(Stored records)
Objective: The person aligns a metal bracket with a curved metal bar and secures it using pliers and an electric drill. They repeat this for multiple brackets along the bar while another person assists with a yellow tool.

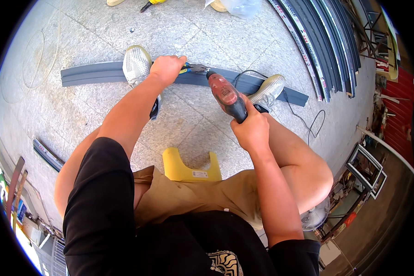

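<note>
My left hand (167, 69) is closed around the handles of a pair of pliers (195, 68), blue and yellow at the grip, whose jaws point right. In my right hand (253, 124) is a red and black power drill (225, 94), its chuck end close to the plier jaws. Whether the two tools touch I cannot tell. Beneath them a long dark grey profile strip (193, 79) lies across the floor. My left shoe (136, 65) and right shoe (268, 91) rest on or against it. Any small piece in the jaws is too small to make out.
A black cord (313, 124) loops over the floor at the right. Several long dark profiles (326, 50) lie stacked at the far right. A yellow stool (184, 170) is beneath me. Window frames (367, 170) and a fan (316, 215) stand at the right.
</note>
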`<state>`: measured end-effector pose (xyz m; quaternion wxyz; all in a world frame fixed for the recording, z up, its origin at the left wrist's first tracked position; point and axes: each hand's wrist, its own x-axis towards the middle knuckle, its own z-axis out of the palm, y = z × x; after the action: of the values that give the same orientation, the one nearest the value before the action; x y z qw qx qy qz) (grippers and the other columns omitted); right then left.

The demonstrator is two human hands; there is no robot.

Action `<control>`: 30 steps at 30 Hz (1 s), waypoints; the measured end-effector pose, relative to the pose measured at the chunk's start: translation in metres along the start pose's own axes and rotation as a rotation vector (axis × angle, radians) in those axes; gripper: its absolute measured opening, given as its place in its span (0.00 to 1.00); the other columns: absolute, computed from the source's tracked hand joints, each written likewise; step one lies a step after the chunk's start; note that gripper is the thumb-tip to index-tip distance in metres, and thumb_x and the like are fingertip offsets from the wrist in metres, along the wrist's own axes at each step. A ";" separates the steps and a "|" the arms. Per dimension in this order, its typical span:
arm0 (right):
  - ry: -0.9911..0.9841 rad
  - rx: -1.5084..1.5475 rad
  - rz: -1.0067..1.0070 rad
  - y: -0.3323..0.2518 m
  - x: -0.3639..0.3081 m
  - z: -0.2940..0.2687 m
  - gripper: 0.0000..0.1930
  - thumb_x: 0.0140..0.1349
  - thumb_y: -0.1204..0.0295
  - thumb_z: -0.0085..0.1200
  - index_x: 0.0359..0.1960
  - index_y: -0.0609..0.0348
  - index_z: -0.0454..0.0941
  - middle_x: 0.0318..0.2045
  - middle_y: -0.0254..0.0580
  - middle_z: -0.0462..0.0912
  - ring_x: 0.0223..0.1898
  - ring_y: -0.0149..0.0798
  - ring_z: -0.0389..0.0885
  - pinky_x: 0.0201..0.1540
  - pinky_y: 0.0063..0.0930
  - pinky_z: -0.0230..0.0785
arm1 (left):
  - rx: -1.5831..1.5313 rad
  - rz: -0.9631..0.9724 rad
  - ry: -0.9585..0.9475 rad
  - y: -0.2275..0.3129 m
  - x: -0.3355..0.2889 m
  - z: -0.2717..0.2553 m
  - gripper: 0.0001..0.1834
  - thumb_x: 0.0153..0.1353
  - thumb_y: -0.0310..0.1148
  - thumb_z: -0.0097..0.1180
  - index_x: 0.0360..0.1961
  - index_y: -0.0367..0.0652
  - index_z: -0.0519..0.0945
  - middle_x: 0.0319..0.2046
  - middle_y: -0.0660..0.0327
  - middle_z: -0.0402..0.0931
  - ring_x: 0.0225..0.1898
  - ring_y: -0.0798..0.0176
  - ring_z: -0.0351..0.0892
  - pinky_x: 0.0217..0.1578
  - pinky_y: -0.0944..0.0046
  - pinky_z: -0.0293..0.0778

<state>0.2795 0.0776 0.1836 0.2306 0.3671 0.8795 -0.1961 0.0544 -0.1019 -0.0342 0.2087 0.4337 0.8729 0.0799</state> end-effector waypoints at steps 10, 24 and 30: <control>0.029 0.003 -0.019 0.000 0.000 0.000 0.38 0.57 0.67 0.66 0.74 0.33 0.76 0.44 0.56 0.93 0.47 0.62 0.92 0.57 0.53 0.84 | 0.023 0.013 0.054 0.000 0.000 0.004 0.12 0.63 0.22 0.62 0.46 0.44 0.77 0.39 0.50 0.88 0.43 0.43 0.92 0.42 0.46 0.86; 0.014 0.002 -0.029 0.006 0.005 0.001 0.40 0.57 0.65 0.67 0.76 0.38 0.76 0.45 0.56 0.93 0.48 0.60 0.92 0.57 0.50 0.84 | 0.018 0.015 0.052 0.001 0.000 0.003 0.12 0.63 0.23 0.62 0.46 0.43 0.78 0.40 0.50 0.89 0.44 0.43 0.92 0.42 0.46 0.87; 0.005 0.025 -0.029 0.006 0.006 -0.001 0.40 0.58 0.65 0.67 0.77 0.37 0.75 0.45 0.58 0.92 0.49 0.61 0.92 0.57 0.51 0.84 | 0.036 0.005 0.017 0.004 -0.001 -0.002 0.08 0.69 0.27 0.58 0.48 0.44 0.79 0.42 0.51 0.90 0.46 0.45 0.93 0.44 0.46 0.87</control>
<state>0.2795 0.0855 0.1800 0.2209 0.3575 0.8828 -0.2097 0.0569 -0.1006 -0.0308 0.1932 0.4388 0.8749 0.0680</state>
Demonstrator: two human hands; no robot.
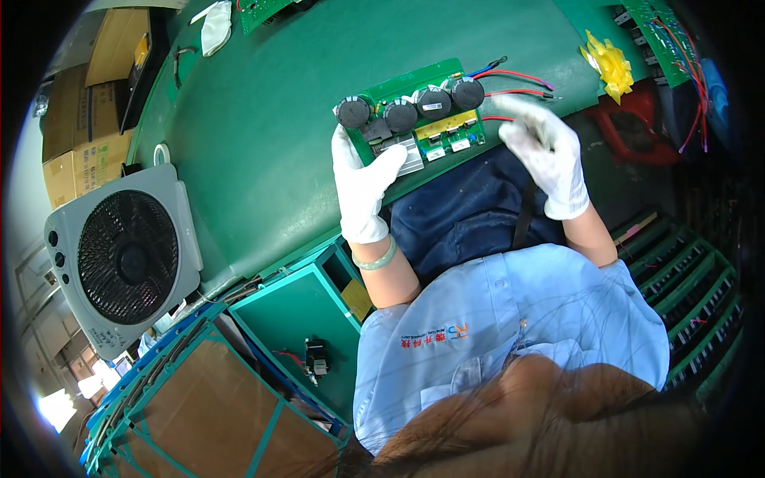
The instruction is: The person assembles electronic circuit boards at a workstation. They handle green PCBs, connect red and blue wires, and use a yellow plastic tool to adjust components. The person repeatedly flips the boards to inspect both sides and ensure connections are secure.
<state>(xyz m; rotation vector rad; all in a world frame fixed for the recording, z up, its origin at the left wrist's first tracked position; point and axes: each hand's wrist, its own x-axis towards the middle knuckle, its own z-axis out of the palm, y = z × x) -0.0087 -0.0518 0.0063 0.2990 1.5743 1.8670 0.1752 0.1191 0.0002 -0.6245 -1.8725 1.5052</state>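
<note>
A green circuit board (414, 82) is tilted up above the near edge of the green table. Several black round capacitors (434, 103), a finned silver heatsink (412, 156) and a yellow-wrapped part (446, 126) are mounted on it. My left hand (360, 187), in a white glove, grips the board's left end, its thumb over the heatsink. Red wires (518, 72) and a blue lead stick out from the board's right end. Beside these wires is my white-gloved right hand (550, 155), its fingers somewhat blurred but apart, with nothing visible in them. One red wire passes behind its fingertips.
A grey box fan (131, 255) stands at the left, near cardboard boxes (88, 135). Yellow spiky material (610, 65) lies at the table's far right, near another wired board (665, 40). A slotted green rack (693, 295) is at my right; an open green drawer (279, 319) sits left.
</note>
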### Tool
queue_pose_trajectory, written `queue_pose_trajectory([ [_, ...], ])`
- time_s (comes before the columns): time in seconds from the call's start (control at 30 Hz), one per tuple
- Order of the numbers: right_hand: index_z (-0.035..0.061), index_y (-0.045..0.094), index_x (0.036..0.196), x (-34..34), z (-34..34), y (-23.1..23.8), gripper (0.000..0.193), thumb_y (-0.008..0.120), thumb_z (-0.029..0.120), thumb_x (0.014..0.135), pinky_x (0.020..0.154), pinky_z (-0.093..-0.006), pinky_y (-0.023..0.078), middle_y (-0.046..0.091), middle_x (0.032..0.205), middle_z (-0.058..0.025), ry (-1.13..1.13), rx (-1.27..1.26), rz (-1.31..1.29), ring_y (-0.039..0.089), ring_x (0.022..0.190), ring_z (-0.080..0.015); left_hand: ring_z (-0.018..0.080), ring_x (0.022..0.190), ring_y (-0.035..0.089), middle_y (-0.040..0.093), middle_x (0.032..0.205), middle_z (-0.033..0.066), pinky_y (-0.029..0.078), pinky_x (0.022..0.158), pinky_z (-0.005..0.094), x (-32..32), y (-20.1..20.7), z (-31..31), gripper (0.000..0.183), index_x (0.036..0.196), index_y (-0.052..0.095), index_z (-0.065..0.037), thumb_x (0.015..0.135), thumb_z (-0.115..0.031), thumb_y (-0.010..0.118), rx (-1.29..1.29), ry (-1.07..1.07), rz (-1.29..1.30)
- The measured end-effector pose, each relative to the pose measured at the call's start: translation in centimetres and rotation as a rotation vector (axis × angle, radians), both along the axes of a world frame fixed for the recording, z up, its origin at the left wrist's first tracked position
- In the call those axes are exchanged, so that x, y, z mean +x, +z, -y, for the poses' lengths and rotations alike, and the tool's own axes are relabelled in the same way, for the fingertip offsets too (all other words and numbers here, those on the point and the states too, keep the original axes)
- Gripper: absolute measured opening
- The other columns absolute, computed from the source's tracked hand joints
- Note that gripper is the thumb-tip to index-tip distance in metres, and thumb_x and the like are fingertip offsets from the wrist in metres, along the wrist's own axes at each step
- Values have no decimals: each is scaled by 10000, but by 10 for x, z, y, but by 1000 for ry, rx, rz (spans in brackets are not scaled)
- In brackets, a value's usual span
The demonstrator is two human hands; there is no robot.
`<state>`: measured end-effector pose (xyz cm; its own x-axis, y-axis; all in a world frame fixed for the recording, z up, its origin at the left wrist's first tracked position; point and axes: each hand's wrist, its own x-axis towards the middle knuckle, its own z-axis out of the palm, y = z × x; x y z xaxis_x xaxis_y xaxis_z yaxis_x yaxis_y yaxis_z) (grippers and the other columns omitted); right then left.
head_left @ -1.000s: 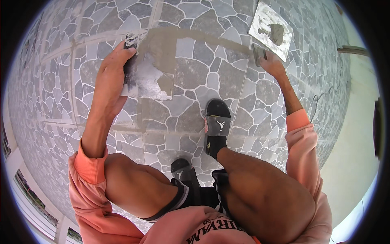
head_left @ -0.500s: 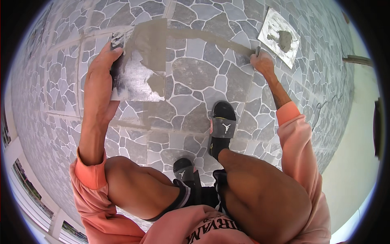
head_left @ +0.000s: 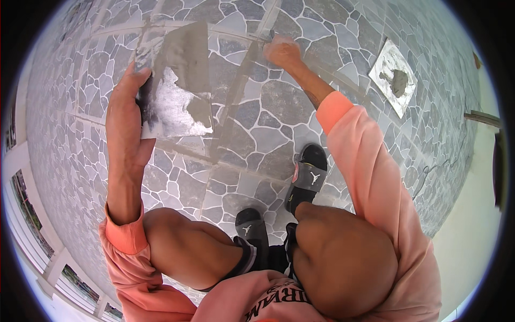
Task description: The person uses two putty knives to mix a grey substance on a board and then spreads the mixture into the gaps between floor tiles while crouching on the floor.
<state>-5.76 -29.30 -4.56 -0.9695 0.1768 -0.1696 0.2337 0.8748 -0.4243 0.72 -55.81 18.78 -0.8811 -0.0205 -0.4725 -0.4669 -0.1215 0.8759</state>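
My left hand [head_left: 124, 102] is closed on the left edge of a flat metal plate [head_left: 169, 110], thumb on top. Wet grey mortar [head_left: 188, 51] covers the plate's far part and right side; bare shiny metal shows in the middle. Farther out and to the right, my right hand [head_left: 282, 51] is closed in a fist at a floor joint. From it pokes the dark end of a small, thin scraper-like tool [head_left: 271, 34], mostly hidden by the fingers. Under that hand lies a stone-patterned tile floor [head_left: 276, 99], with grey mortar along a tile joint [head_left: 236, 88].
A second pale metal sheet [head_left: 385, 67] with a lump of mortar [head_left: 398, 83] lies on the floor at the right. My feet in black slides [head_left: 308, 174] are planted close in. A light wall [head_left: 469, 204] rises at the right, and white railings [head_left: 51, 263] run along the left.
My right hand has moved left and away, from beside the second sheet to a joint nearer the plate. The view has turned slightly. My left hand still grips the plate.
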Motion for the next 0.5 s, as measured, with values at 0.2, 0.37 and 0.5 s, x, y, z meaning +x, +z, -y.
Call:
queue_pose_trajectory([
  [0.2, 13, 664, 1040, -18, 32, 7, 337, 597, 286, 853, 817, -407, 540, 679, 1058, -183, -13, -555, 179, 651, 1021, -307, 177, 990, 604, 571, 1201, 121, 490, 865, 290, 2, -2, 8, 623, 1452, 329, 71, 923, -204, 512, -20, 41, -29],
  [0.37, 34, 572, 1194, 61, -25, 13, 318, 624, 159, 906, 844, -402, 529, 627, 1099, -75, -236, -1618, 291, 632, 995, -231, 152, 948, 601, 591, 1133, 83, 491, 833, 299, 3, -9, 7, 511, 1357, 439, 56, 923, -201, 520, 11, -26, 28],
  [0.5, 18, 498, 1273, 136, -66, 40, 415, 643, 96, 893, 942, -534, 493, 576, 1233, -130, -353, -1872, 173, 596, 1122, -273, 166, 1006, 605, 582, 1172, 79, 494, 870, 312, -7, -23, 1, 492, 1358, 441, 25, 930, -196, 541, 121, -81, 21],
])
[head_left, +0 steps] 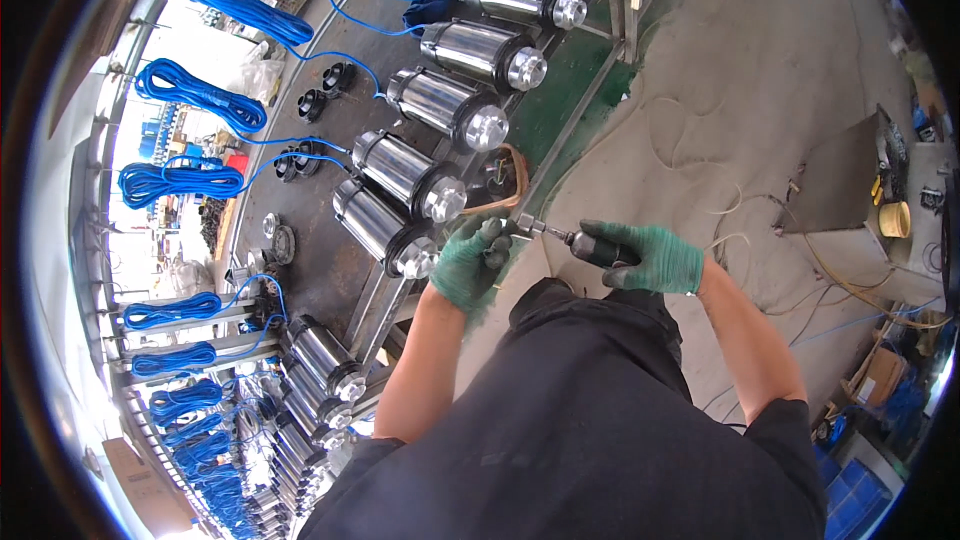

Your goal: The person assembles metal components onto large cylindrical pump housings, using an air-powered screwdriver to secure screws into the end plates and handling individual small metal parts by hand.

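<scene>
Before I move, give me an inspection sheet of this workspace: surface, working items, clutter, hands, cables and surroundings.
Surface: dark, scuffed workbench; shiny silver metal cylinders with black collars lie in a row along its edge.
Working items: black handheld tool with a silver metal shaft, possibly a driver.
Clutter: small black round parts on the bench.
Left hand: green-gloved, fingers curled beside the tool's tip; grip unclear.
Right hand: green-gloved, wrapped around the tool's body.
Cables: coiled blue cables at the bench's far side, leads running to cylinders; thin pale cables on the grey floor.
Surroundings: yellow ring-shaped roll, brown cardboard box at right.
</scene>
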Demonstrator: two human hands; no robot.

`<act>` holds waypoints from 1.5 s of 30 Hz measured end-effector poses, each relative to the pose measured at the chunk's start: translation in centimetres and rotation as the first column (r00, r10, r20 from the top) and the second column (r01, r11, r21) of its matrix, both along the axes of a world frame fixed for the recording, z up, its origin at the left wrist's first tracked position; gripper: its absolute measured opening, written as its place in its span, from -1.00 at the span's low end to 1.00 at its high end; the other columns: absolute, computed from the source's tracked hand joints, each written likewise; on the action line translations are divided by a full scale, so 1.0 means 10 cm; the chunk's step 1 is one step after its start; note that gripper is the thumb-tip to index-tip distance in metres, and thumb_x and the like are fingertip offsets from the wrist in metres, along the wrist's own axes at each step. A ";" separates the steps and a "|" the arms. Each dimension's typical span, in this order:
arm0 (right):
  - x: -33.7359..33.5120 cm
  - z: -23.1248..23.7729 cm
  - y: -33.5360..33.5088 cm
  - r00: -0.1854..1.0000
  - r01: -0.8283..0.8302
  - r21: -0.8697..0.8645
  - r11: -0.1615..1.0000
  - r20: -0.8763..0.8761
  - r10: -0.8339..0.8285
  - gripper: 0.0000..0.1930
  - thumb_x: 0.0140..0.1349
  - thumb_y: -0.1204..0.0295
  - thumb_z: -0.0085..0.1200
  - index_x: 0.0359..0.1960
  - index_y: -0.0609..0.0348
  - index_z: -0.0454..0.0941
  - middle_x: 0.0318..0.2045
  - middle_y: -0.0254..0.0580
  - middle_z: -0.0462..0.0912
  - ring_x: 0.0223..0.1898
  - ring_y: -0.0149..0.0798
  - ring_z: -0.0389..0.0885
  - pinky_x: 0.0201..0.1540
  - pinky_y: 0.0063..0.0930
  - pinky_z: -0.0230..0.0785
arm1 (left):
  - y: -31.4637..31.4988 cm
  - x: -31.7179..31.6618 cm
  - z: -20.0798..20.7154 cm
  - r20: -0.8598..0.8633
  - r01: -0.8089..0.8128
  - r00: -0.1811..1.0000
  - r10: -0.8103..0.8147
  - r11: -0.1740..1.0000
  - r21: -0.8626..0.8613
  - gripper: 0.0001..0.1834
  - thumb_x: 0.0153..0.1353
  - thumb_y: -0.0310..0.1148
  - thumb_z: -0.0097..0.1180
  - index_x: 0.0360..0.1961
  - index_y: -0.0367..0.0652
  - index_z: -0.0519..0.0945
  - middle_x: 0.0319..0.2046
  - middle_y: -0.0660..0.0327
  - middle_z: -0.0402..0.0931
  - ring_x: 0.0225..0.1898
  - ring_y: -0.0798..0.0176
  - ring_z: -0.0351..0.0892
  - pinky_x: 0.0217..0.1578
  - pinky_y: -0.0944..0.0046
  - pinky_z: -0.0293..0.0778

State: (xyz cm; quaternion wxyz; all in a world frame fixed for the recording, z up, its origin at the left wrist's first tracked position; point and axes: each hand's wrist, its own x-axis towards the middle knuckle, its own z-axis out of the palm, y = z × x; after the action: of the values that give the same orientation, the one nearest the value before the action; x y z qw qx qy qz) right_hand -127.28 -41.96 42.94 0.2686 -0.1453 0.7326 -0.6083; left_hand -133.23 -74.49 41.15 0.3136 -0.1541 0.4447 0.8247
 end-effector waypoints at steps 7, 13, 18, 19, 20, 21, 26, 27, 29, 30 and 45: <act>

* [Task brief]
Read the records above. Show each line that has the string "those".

* [Answer to the exercise]
Action `<control>`: 30 steps at 30 Hz (1 s), waypoints; the measured end-effector pose, relative to the pose measured at the chunk's start: translation in metres along the start pose's own axes and rotation as a rotation vector (axis × angle, radians) in those axes; gripper: its absolute measured opening, given as its place in its span (0.00 to 1.00); the other columns: absolute, computed from the source's tracked hand joints, each written likewise; step one lies a step after the chunk's start; note that gripper is the thumb-tip to index-tip distance in metres, and thumb_x and the like are fingertip offsets from the wrist in metres, along the wrist's own axes at each step. A ";" separates the steps and a "|" the arms. Per dimension in this order, its typical span:
- In the call those axes are exchanged, so that x, y, z mean +x, +z, -y, for the poses' lengths and rotations alike, and the tool's own axes are relabelled in the same way, for the fingertip offsets too (all other words and numbers here, those on the point and the states too, keep the original axes)

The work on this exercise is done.